Por Joana Pais, Professora do ISEG, Universidade de Lisboa, e coordenadora do XLAB-Behavioural Research Lab

Quanto custa realmente um par de jeans? Pode parecer estranho, mas muito mais do que por vezes pagamos por um par de jeans.

O preço de uns jeans reflete os custos com matérias-primas e com a confeção suportados pela empresa que os coloca no mercado, bem como a satisfação que o comprador retira da sua utilização. No entanto, a produção de jeans gera outros custos, que não são suportados pela empresa, mas pela sociedade – pelos trabalhadores, pelas comunidades que habitam os locais de produção e até pelas gerações futuras. Estes são, na linguagem dos economistas, os custos externos ou as externalidades negativas, isto é, os efeitos que uma ação ou transação económica pode ter sobre terceiros que não fazem parte dessa ação ou transação. De acordo com a True Price, organização que se dedica a avaliar estes custos escondidos na produção, os custos externos de um par de jeans produzidos no Bangladesh a partir de algodão da Índia excedem os 30 euros: 8 euros no cultivo do algodão, devido sobretudo à utilização de água e à poluição; 20 euros na etapa de produção de ganga a partir do algodão e 3 euros na confeção, que refletem principalmente salários baixos e más condições de trabalho, por vezes em regime de quase escravidão, e trabalho infantil. Para calcular estes valores, a True Price identifica todas as situações de violação dos direitos dos trabalhadores e ameaças à sustentabilidade, e calcula o custo de compensar, prevenir e possivelmente até multar estas violações. Um par de jeans que custa 25 euros tem um preço “verdadeiro”, que inclui os custos externos, superior a 55 euros. Em 2020, a True Price aliou-se a um supermercado de Amesterdão, que passou a apresentar, para cada um dos seus produtos, dois preços: o “normal” e o verdadeiro. Um cliente deste supermercado pode escolher pagar o preço verdadeiro em vez do preço normal de um qualquer produto, sendo neste caso a diferença de preços canalizada para o financiamento de projetos que promovem a sustentabilidade. Mais importante, na medida em que as diferenças de preço revelam os custos externos, produtos com diferenças menores sugerem que os respetivos produtores são mais responsáveis do ponto de vista ambiental e social. Disponibilizar esta informação permite aos consumidores escolher produtos mais sustentáveis. E pode, em última análise, afetar as decisões das empresas. Espera-se que, se os consumidores e as empresas tiverem menos ilusões sobre quanto as coisas realmente custam, possam mudar a forma como gastam, vendem e produzem.

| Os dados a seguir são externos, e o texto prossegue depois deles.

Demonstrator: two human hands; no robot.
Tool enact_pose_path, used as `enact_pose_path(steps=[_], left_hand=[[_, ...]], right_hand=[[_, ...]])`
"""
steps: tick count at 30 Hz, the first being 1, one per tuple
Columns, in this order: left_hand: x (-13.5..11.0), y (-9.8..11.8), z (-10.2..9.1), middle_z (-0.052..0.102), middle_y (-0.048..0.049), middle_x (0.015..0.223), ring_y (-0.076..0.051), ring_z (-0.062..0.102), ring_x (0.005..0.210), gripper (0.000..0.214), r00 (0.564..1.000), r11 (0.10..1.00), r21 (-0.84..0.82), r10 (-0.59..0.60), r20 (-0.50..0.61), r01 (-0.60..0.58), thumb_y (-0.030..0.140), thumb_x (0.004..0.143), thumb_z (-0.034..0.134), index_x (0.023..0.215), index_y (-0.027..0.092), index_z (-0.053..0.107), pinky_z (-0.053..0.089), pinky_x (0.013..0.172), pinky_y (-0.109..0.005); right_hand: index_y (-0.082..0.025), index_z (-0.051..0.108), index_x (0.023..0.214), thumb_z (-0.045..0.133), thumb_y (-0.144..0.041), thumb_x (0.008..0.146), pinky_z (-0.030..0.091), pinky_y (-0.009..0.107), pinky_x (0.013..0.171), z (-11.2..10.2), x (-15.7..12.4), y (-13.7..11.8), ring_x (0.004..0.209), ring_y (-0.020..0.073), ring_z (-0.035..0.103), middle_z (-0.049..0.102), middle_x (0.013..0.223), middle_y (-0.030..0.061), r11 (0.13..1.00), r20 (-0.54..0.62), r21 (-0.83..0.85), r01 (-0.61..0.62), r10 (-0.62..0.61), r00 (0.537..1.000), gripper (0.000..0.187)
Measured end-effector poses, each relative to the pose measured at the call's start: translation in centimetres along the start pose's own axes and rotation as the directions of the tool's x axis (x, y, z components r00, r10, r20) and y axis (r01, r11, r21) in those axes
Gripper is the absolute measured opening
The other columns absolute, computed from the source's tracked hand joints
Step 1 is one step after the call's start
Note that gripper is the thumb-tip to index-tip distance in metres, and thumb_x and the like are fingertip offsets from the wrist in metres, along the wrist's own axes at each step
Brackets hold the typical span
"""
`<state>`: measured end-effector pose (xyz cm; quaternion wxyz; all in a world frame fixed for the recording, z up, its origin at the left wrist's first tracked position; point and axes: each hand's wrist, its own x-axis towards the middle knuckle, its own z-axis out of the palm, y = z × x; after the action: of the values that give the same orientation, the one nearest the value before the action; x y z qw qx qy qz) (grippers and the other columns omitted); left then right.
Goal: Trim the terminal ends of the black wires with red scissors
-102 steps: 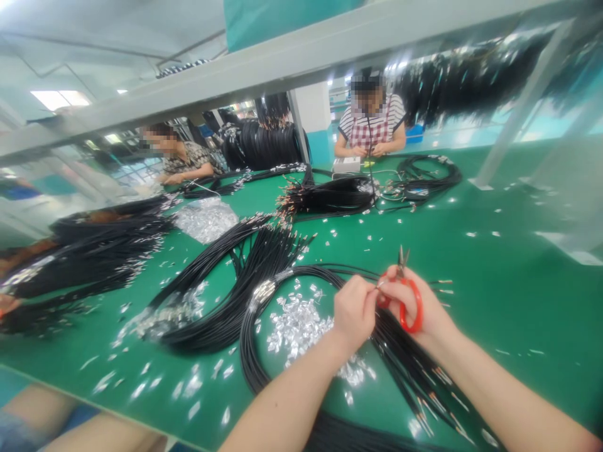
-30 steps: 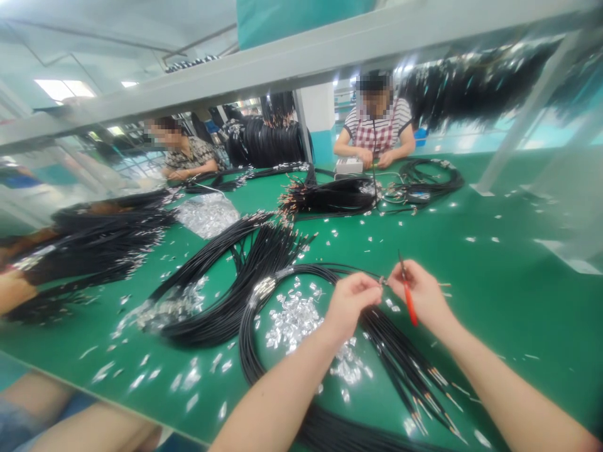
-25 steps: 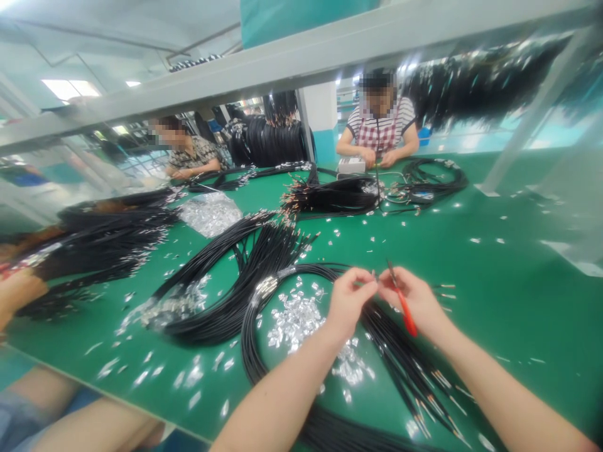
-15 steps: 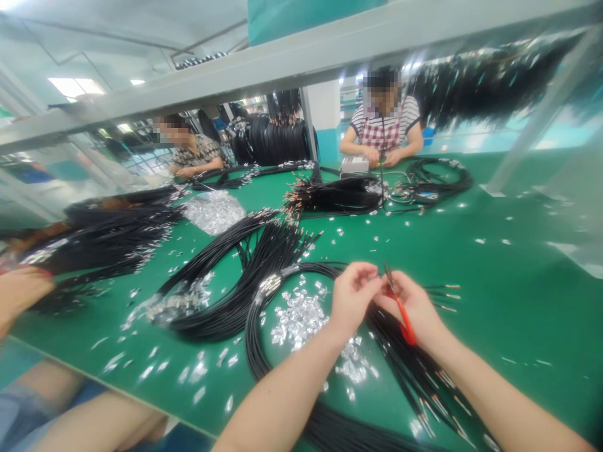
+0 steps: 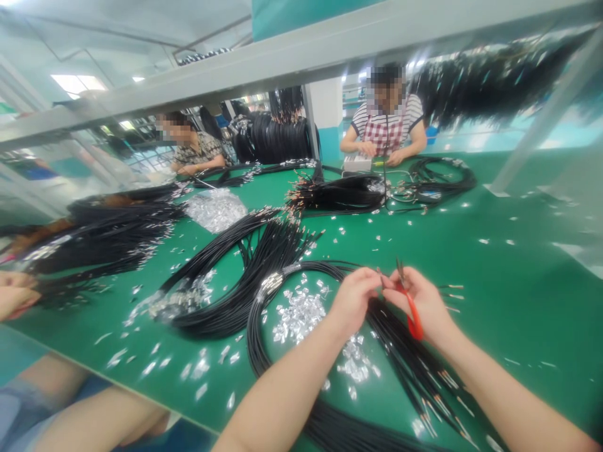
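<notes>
My left hand (image 5: 354,300) is closed in a pinch on what looks like the end of a black cable, its exact tip too small to make out. Close beside it, my right hand (image 5: 426,306) holds red-handled scissors (image 5: 414,321), blades pointing up, while its thumb and fingertip meet at the same cable end. Below both hands a coil of black cables (image 5: 254,342) lies on the green table, gathered by a clear tie. Its loose ends (image 5: 436,376) fan out to the lower right, showing stripped coppery and white tips. Silvery foil scraps (image 5: 301,317) are heaped inside the coil.
More cable bundles (image 5: 221,314) lie to the left, near a clear bag of silvery pieces (image 5: 217,210). Two co-workers sit across the green table (image 5: 527,301); another person's hand (image 5: 16,295) is at far left. A metal shelf beam (image 5: 235,69) crosses overhead.
My hands have shifted slightly apart, the right one with the scissors a little to the right. The neighbour's hand at far left has drawn back left.
</notes>
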<state>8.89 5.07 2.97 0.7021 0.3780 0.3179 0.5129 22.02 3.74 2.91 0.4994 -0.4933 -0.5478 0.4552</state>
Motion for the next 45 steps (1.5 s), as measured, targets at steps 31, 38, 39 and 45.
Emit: enact_pose_path(steps=[31, 38, 39, 45], left_hand=[[-1.8, -1.9, 2.1, 0.051, 0.0015, 0.058, -0.010, 0.044, 0.055, 0.013, 0.987, 0.906, 0.395, 0.161, 0.018, -0.155, 0.015, 0.070, 0.049, 0.058, 0.016, 0.049, 0.035, 0.056, -0.024], [-1.9, -2.1, 2.0, 0.050, 0.0013, 0.060, -0.010, 0.046, 0.061, 0.016, 0.966, 0.856, 0.458, 0.258, 0.020, -0.238, 0.013, 0.072, 0.045, 0.057, 0.016, 0.047, 0.036, 0.060, -0.024], [-1.9, -2.1, 1.9, 0.050, 0.0014, 0.059, -0.010, 0.046, 0.060, 0.015, 0.968, 0.864, 0.447, 0.252, 0.013, -0.231, 0.014, 0.072, 0.046, 0.057, 0.016, 0.048, 0.036, 0.060, -0.024], [-0.8, -1.9, 1.8, 0.052, 0.0040, 0.056, -0.005, 0.039, 0.044, 0.016, 0.997, 0.981, 0.192, 0.045, -0.063, -0.032, 0.023, 0.067, 0.061, 0.079, 0.017, 0.053, 0.027, 0.043, -0.019]], right_hand=[[-0.018, 0.050, 0.070, 0.043, -0.058, 0.079, 0.029, 0.019, 0.034, -2.8, -5.8, -2.6, 0.031, 0.0066, 0.038, 0.047, 0.039, -0.0052, 0.951, 0.292, -0.081, -0.297, 0.308, 0.906, 0.042], [-0.018, 0.050, 0.067, 0.043, -0.055, 0.081, 0.026, 0.019, 0.035, -1.9, -6.3, -2.7, 0.029, 0.0055, 0.032, 0.041, 0.032, -0.0070, 0.954, 0.219, -0.092, -0.285, 0.299, 0.929, 0.040], [-0.018, 0.050, 0.067, 0.043, -0.055, 0.081, 0.026, 0.019, 0.035, -1.9, -6.4, -2.8, 0.029, 0.0055, 0.031, 0.040, 0.032, -0.0072, 0.957, 0.219, -0.088, -0.275, 0.288, 0.932, 0.040], [-0.020, 0.052, 0.067, 0.049, -0.051, 0.078, 0.031, 0.021, 0.038, -3.4, -5.6, -2.7, 0.034, 0.0083, 0.038, 0.044, 0.039, -0.0063, 0.921, 0.097, -0.387, -0.052, 0.096, 0.991, 0.033]])
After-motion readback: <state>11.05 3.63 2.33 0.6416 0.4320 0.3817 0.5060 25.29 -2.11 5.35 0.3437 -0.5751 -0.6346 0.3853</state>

Quantificar externalidades e calcular preços verdadeiros é difícil. A True Price calculou o preço verdadeiro de algumas dezenas de produtos apenas. Muitos ficam de fora, como é o caso dos combustíveis fósseis. No início de março, estimava-se que a Europa importava da Rússia várias centenas de milhões de euros de gás natural por dia avaliado ao preço normal. Não temos uma estimativa para os custos externos da produção de gás russo, por isso não sabemos qual é o seu preço verdadeiro. Mas todos conhecemos as terríveis consequências da produção e, sobretudo, da utilização de combustíveis fósseis: o colapso do ecossistema, a elevação do nível da água do mar, os eventos climáticos extremos, que eventualmente resultam em sofrimento real e em perda de vidas humanas. É sempre difícil colocar um preço em tudo isto. Mas, numa altura em que a Rússia usa as receitas da venda de gás natural para manter a sua máquina de guerra, não será o preço verdadeiro do gás natural Russo simplesmente alto de mais?